Naturally, such controversy raises questions about the reliability of other stories by Kelley. One report that deserves scrutiny is Kelley's 23 October 2000 dispatch from the Israeli-occupied West Bank. 
As clashes between Palestinians and the Israeli military raged around him, Kelley reported: "Palestinian ambulances, their horns blaring and lights flashing, begin racing toward the front lines to pick up the wounded. But before picking up an injured youth, one ambulance can be seen dropping off two buckets of rocks and a crate of bottles to be used as Molotov cocktails.
"Seconds later, another ambulance races onto a nearby hill, its horn blaring and lights flashing. But there are no youths on the hill. The driver gets out and fires two shots at the tank in a vain effort to hit the Israeli soldiers before jumping back in and driving off."

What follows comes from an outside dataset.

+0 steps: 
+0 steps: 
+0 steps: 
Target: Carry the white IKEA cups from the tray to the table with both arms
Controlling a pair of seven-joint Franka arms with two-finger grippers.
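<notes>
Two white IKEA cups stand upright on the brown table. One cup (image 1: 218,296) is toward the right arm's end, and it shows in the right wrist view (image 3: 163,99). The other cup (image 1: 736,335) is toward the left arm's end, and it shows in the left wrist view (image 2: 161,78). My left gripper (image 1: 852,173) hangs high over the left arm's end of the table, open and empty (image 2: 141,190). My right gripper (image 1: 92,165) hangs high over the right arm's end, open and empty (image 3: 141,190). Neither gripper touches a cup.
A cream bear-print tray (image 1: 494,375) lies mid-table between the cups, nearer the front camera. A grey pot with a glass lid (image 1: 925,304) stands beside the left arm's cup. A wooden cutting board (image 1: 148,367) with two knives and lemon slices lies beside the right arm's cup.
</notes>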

Kelley has filed stories embarrassing to both side of the Israeli-Palestinian conflict: His front-page 4 September 2001 article  quoting West Bank settlers saying it was their "Jewish duty" to "eliminate all the Muslim filth" has been confirmed by the current USA Today investigation.  Still, there is sufficient reason to be wary of his account of the misuse of Palestinian ambulances.
In his 23 October 2000 article, Kelley reported that there was an Israeli military cameraman on a rooftop overlooking the Palestinian-Israeli clashes -- yet there is no footage of the incident he reported. In fact, at the time of Kelley's report, the Israeli military had never provided any evidence supporting its repeated claims that the Palestinians make "cynical use" of ambulances. 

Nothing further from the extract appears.